- _WHAT YOU SHOULD DO_:
Would you repeat the listing exactly but omit every picture?

====== GIVEN DATA

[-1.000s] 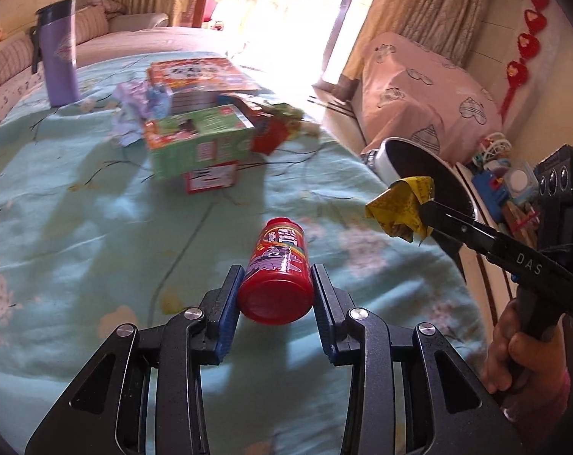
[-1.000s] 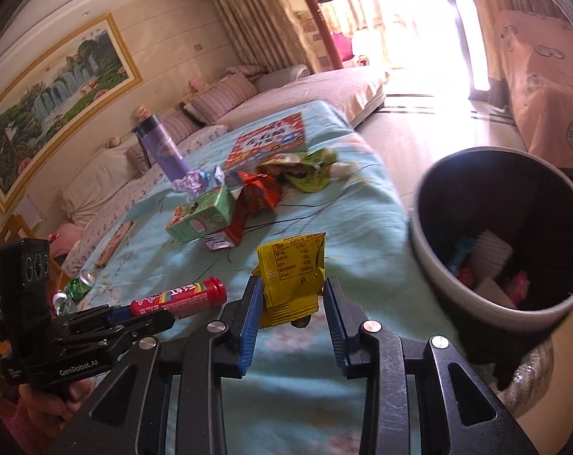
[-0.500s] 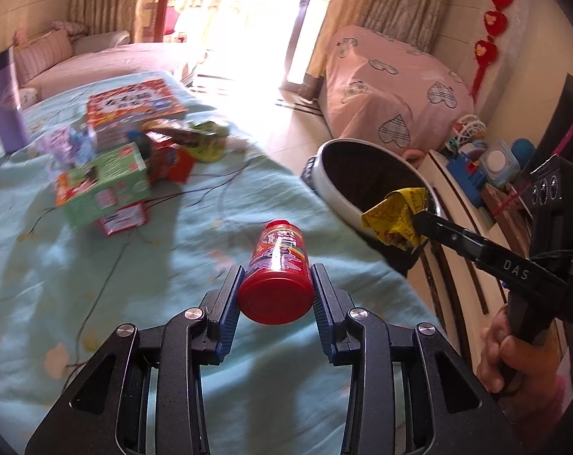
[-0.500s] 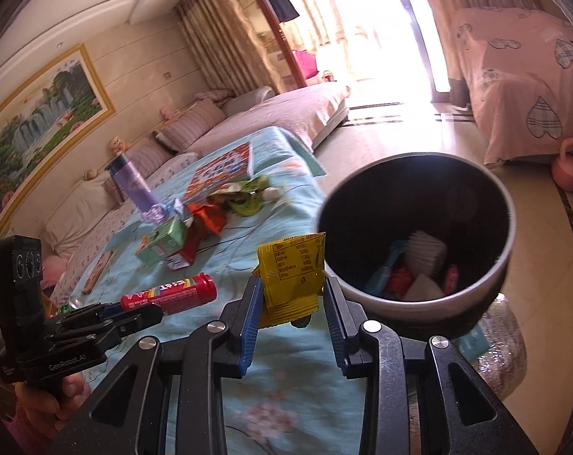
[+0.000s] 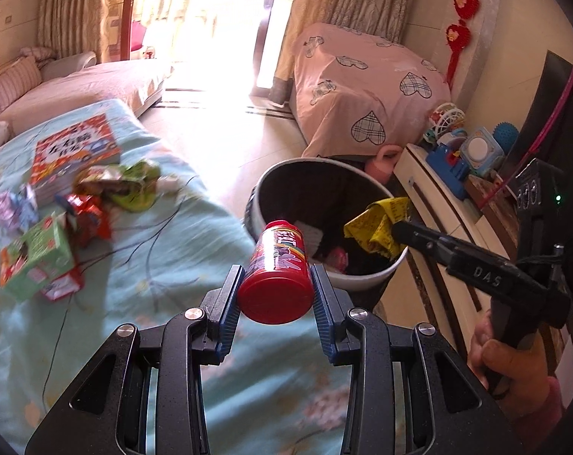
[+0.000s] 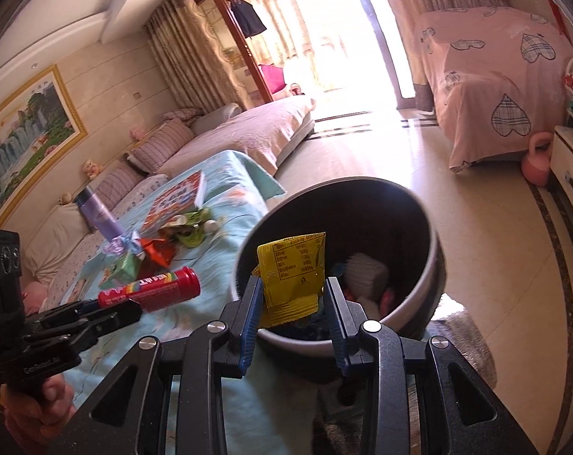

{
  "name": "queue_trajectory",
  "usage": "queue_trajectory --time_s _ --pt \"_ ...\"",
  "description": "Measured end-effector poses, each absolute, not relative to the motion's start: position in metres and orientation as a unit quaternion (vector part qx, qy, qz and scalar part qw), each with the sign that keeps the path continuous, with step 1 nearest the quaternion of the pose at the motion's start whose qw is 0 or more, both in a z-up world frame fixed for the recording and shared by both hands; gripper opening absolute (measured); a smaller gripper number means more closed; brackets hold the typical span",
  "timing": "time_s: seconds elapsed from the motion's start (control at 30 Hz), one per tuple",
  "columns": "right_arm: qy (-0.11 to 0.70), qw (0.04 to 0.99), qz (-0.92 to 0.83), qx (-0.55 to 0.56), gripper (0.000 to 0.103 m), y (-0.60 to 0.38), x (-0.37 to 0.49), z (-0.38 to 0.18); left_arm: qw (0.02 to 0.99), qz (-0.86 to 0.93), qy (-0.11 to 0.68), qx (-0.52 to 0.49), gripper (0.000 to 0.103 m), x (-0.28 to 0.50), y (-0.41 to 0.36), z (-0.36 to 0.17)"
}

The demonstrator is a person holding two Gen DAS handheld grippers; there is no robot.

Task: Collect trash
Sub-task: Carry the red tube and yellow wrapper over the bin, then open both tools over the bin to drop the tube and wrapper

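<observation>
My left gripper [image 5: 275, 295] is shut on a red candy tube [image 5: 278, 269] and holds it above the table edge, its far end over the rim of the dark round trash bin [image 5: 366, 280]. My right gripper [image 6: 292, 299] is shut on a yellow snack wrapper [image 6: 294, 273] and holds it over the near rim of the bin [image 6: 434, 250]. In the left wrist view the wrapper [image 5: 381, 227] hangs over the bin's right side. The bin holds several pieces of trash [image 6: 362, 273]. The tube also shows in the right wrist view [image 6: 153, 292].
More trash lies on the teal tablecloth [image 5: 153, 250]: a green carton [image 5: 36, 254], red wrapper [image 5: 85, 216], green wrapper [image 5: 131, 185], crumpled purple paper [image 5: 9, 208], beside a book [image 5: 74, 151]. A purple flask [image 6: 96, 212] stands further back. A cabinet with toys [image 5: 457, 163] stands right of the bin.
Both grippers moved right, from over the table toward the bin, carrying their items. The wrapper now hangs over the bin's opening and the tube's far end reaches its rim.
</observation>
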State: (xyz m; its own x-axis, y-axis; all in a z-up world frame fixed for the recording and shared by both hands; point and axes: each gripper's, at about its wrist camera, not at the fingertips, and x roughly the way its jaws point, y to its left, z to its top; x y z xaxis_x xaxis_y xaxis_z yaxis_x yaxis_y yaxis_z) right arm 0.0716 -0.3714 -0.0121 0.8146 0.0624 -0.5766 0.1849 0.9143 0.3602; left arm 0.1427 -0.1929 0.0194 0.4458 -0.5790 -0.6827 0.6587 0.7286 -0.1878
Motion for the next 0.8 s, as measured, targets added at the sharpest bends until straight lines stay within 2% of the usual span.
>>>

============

- _THE COMPLETED TASK_:
[-1.000s] 
[-1.000s] 
[-0.500s] 
[-0.500s] 
[+0.000s] 
[+0.000s] 

{
  "name": "queue_trajectory",
  "usage": "queue_trajectory --time_s _ --pt \"_ ...\"",
  "description": "Measured end-effector poses, each absolute, not relative to the motion's start: position in metres and orientation as a unit quaternion (vector part qx, qy, qz and scalar part qw), each with the sign that keeps the path continuous, with step 1 nearest the quaternion of the pose at the motion's start whose qw is 0 or more, both in a z-up world frame fixed for the recording and shared by both hands; gripper opening absolute (measured); a smaller gripper number means more closed; brackets hold the typical span",
  "timing": "time_s: seconds elapsed from the motion's start (control at 30 Hz), one per tuple",
  "columns": "right_arm: qy (-0.11 to 0.70), qw (0.04 to 0.99), qz (-0.92 to 0.83), qx (-0.55 to 0.56), gripper (0.000 to 0.103 m), y (-0.60 to 0.38), x (-0.37 to 0.49), z (-0.38 to 0.18); left_arm: qw (0.02 to 0.99), qz (-0.86 to 0.93), qy (-0.11 to 0.68), qx (-0.52 to 0.49), gripper (0.000 to 0.103 m), x (-0.28 to 0.50), y (-0.41 to 0.36), z (-0.36 to 0.17)"
}

The demonstrator is a person holding two Gen DAS handheld grippers; there is no robot.

Task: Collect trash
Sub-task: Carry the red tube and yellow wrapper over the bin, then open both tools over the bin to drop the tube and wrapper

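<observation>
My left gripper [image 5: 275, 295] is shut on a red candy tube [image 5: 278, 269] and holds it above the table edge, its far end over the rim of the dark round trash bin [image 5: 366, 280]. My right gripper [image 6: 292, 299] is shut on a yellow snack wrapper [image 6: 294, 273] and holds it over the near rim of the bin [image 6: 434, 250]. In the left wrist view the wrapper [image 5: 381, 227] hangs over the bin's right side. The bin holds several pieces of trash [image 6: 362, 273]. The tube also shows in the right wrist view [image 6: 153, 292].
More trash lies on the teal tablecloth [image 5: 153, 250]: a green carton [image 5: 36, 254], red wrapper [image 5: 85, 216], green wrapper [image 5: 131, 185], crumpled purple paper [image 5: 9, 208], beside a book [image 5: 74, 151]. A purple flask [image 6: 96, 212] stands further back. A cabinet with toys [image 5: 457, 163] stands right of the bin.
Both grippers moved right, from over the table toward the bin, carrying their items. The wrapper now hangs over the bin's opening and the tube's far end reaches its rim.
</observation>
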State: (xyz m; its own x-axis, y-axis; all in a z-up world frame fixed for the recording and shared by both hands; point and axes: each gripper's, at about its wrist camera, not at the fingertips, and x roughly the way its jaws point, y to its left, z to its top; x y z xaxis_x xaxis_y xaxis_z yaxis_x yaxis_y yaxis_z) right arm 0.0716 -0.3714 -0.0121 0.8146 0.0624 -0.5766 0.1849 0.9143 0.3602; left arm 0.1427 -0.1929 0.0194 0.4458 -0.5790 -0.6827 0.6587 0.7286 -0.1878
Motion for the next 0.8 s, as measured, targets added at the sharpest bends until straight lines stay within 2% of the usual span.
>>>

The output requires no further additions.